Showing posts with label life..... Show all posts
Showing posts with label life..... Show all posts

Friday, June 20, 2008

a sigh of relief.

It's been some time.
The clocks hands have continued to turn and life has moved on.
Some days were so slow
While there were weeks that ended as soon as they started.

The graduation cap was placed on my head
and another candle was on top of my birthday cake.
There were parties
and beer
and a huge pizza.

and there has been sleeping
and sweltering heat
and movie watching.
and re-reading Harry Potter.

Life keeps moving
and I feel like it should
and I will continue.




but it will not look like it did two weeks ago
or a year ago.
Life keeps moving and instead of being afraid
I am choosing to live my life
and not listen to lies
and fears
and the should haves.

This is my life today
and it consists of listening
and growing
and not feeling sorry for myself

but it consists of fighting for what i believe in
and it means in believing in myself
and my gifts and my talents
and that my profession is not practical
but it should be a hell of alot of fun....

Friday, June 1, 2007

decisions, decisions...

I have been handed opportunity this week. I have been asked to help write and to help create a class at Fuller. This quarter I TA-ed Theology and Hip Hop culture and was moved spiritually, musically, and intellectually. It was such a healthy endeavor and through that opportunity I realized the desire that was in me to teach in the future. Mix this all together and I might be helping the Professor do research in the area of Hip Hop and feminism. It would be a dream come true to approach the topic and help with the dialogue regarding such an issue. It seems as if the scholarship in this area is pretty slim and lines seemd to be drawn in the sand and each side asks the reader to choice one or the other. I hope to help ask for both sides of the story...

Growing up hip hop was something you participated in because it was everywhere. I chose more the lines of rock, punk, and alternative, but if you wanted to dance hip hop was it. I can't believe sometimes that I get to be a part of this, to take the time to interact with this story and the stories of those who choose to participate in the art.

It is the end of the quarter and there seems like so much still to do. I am tired and I can't seem to shake it.

There are so many new, exciting, decisions to make. It seems tough sometimes to make a healthy, wise, decision; hoping that I make a choice that not just affects me but where I live, work, play, and communicate. I am excited for the time but there is so much one competes with...classes, work, the GRE, doctoral applications, reading for the future, and then being able to listen, watch, and hear what's happening in the bear of our culture. I close my eyes as I write this because I never would have thought this would have been my life.

Who knows what the day might bring...

Friday, May 18, 2007

hands in a box of beans.

What is the value and worth of senseless beauty?

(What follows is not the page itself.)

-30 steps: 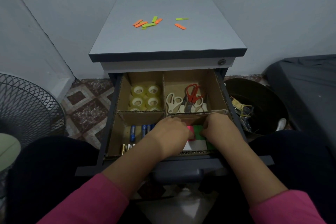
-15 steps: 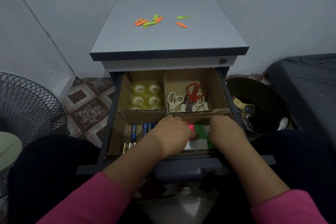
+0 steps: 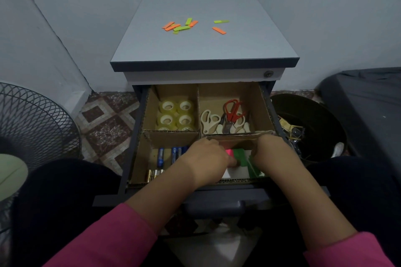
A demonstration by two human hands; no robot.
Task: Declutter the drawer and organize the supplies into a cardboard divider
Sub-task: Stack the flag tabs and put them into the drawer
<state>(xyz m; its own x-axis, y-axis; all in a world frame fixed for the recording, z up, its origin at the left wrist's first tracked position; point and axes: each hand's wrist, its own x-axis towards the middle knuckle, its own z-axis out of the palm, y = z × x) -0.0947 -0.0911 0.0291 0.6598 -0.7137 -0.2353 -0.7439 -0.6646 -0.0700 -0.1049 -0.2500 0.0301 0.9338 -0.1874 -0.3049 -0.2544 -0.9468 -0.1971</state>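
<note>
The drawer (image 3: 130,158) is open and holds a cardboard divider (image 3: 198,110) with four compartments. Tape rolls (image 3: 176,115) fill the back left one, scissors (image 3: 225,118) the back right one, and batteries (image 3: 167,156) the front left one. Both hands reach into the front right compartment, over pink (image 3: 229,152), green (image 3: 239,155) and white (image 3: 237,172) sticky note pads. My left hand (image 3: 208,158) curls down with its thumb against the pink pad. My right hand (image 3: 273,154) is next to a tilted green pad (image 3: 253,168), with its fingers hidden.
Orange and green paper strips (image 3: 182,25) lie scattered on the cabinet top (image 3: 204,50). A dark bin (image 3: 308,128) with discarded bits stands to the right. A wire fan guard (image 3: 32,123) is at the left. My knees flank the drawer.
My right hand has slid a little to the right, uncovering more of the green pads. My left hand stays on the pink pad.
</note>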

Years ago I was introduced to the film Amelie. It is a beautiful film with brilliant color schemes, simple plot line, and a sense of wonder in a world that many days seems out of your own personal control. The last two weeks have seemed to be full of chaos. Heartache. Soul cravings and searching. It seemed so out of my hands, out of reach, out of touch. I choose not to do anything tonight. TO take a night for myself and sit in awe of what is my life or escape into anthers for just a couple of hours.

I have viewed Amelie I can't tell you how many times. I escaped tonight into her world and reevaluated my own life through the story line and musical pulse of Yann Tiersen. I am blessed by this movie. I saw something completely new tonight. I saw this flim with fresh eyes. With a new sense of my own life and story.

I think about the simple beauties in life. It helps me question what I value, what is my purpose, and what eyes do I choose to experience this ever so chaotic world. I have cried a lot in the last few days. Some for my mother, some for myself, some for direction, some for love and other tears for the lack of love. I don't know where my life is headed. If I could have written this is where I would be a month from my 26th birthday I would have never believed you.

I enjoy that my life interweaves itself with literature, movies, music, and art. I am grateful and blessed. There are days when i do not deserve it and there are days when I feel so lucky to be surrounded by these arts. I have been able to ask so many questions and develop a personality that breathes it all in, asks a lot of questions, and dances to whatever may be in the air.

Life is overwhelming. Life is mean. Life is simple. Life is a bitch. Yet can I take the time to see the small simple pleasures in life? Can I see the little girls holding the hands of their fathers? Will i be able to see ballons flying in their air with their owners standing wide eye as it is let go? Will I be able to see the flocking birds? Or leaves change color? Will I stand still long enough to see this happen?

Can I stand still long enough to see this happen?